__TASK PROMPT__. Include in the output exactly the lines from the opening of the data through the line containing "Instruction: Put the", and nothing more.
----------------------------------------
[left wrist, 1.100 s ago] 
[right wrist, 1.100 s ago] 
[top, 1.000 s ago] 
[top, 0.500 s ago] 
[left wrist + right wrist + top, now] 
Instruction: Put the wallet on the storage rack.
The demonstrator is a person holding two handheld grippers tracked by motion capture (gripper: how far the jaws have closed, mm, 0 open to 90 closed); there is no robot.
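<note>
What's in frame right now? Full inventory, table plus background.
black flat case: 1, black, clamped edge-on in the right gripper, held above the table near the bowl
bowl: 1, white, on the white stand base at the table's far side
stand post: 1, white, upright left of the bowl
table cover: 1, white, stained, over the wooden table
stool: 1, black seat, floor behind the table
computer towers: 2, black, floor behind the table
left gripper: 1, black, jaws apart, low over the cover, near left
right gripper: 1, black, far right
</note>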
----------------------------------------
__TASK OUTPUT__.
[left wrist, 1.100 s ago] 
[right wrist, 1.100 s ago] 
[top, 1.000 s ago] 
[top, 0.500 s ago] 
[left wrist + right wrist + top, now] 
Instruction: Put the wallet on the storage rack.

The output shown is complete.